“Bu gerçek bir yaşam öyküsü değil” diye yanıtlıyor eleştirileri. “Kişileri değil, bir yaşam tarzını hedef aldık.” Filmin yeterince sanatsal ve rafine olmadığı yolundaki eleştirilere de, “Rafine kalsaydık, aşağıda kalırdık” diye cevap veriyor Metin Akpınar.
+ “Abuzer Kadayıf” biraz olaylı bir şekilde girdi gösterime.
— Netice itibarı ile senaryo yazıldı, bir rejisör emek verdi, oyuncular toplandı ve bir film çekildi. Bu zaten kendisi bir olay, bunu başka olaylara çekmek kolay. Bu filmin topluma vermesi gereken mesajlarının yanında, adı “olay” olan öykü çok küçük ve minik kalmalı. Yoksa hem filme hem bu minik öyküyü yaratanlara yazık olur.
+ Senaryoyu ilk elinize aldığınızda neler düşündünüz?
— Bu Türkiye’nin ciddi bir sorunu. Türkiye’de hem Klasik Türk musikîsi, hem de bizim kalıtsal olarak taşıdığımız halk müziğimiz var. Onun dışında başka bir müziğimiz yoktu bizim. Derken birileri bir şeylere öykündü ve de adı özgün müzik mi, arabesk mi, pop-folk mu, kıro-pop-folk mu, ne olduğu belli olmayan bir müzik türü doğdu, gelişti, büyüdü ve sarmaşık gibi sardı. Çünkü ilkel, algılanması kolay ve tekrarı afyon tesiri yapıyor.
+ Jilet de gerektiriyor.
— Dindeki zikir gibi. Jilet zaten o yüzden atılıyor. Yani bir insan bedenine zarar verir mi? Müzik dinleyince keser mi kendini? Bu şizoid bir rahatsızlığın üst basamaklarında yapılır ancak. Yoksa binlerce kişi elini kaldırıp böyle sallayabilir mi? “Haydi eller havaya” diyorlar. Hadi eller havaya gidiyor. 1000 kişi. Biz toplumu kendi lehine bir şeyler yaptırmak için çırpınıyoruz. Olmuyor. Birader “çakmaklar yakılsın” diyor, çakmaklar yakılıyor. “Bağırın!” diyor, feryat figan oluyor ortalık. Bu benim için ciddi bir problemdir. O yüzden senaryo bana geldiğinde mutlu oldum. Dedim ki, “Hah şimdi bundan bir şey yapılır.” Tunç Başaran ve Kandemir Konduk ile çalıştık. Benim de minik müdahalelerim oldu senaryoya. Sanıyorum, halkımızın da düşünce mekanizmasında kuşku yaratabilecek bir film çıktı ortaya.

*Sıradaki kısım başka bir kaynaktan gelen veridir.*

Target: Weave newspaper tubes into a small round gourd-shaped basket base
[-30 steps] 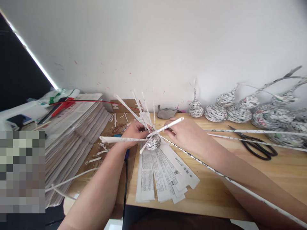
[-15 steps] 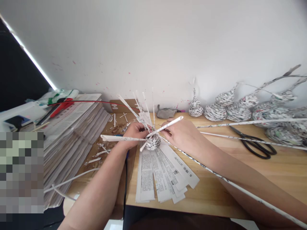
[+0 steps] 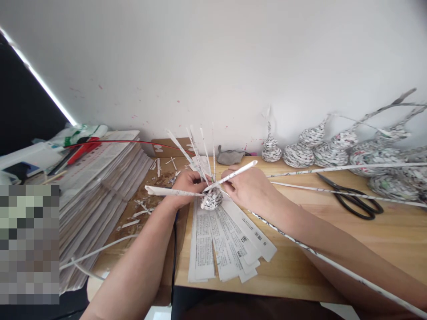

+ Sokak çocuklarını topluma kazandırmaya çalışan Ersin Hoca karakterini nasıl açıklıyorsunuz?
— Bir profesör, eşini yanlış bir davranışla kaybetmişse, bir küçük çocuk onu gasp sırasında bıçaklamışsa, normal olarak insanın intikam alması gerekir. Ama bu eğitilmiş bir beyinse, intikam almak yerine bu çocukların günahı olmadığı için onları sağaltma çabalarına girişir. Hocamız da iyi niyetle böyle düşünüyor ama 360 milyon lira maaşı var ne yazık ki. Kolay para kazanmanın yolunu öneriyorlar ona. Bir arkadaş çıkıyor, biraz bağırıyor, medya destek veriyor, şöhret oluyor. Arkasından para geliyor. Villalar, arabalar, yatlar. Sen de bu yolu seç. Sesin de var diyorlar. O da bu yolu seçiyor.
— Burada bütün hikâye şu aslında: “Bu bir film anacığım. Bunu anlamakta zorluk çekiyor bazı arkadaşlar. Gerçek bir yaşam öyküsü değil. Ama olabildiğince objektif, nesnel olmaya çalışan bir film.
+ Ersin Hoca karakterini Işın Çelebi’ye benzettiğinizi söylemiştiniz.
— Şişmanlıktan ötürü Işın Çelebi demiştim ama benim hedefim İlter Turan hocaydı.
+ Abuzer Kadayıf karakteri için kafanızda bir hedef var mıydı?
— Önemli bir hedef yoktu. Eğer dağarcığınızda o malzeme yoksa araştırırsınız, bakarsınız. Eskiye göre de bu çok kolay. Televizyon var.
+ Polemiklere bakılırsa İbrahim Tatlıses’i hedef seçtiğinizden emin bir kitle var.
— Burada tabii ki türkücü kardeşimizi eleştirerek bir yere varılmaz. Anadolu’nun bağrından kopmuş gelmiş, beyniyle göynü uyumlu, kendi yöresinin derdini ezgiye dökmüş bir sanatçıyla uğraşılır mı? Biz ulusal kabulde bir yanlışlık olduğu kanaatindeyiz. Evrensel bir kabul varsa ona karşı çıkamazsınız. Avrupa Birliği lâfları etmek istemiyorum. Sizin insanlarınız eğitim eksikliği yüzünden yanlışın içerisindeyse, bu onların günahı değil. Anca birileri böyle bağıracak çağıracak ki, birileri de nem alacak.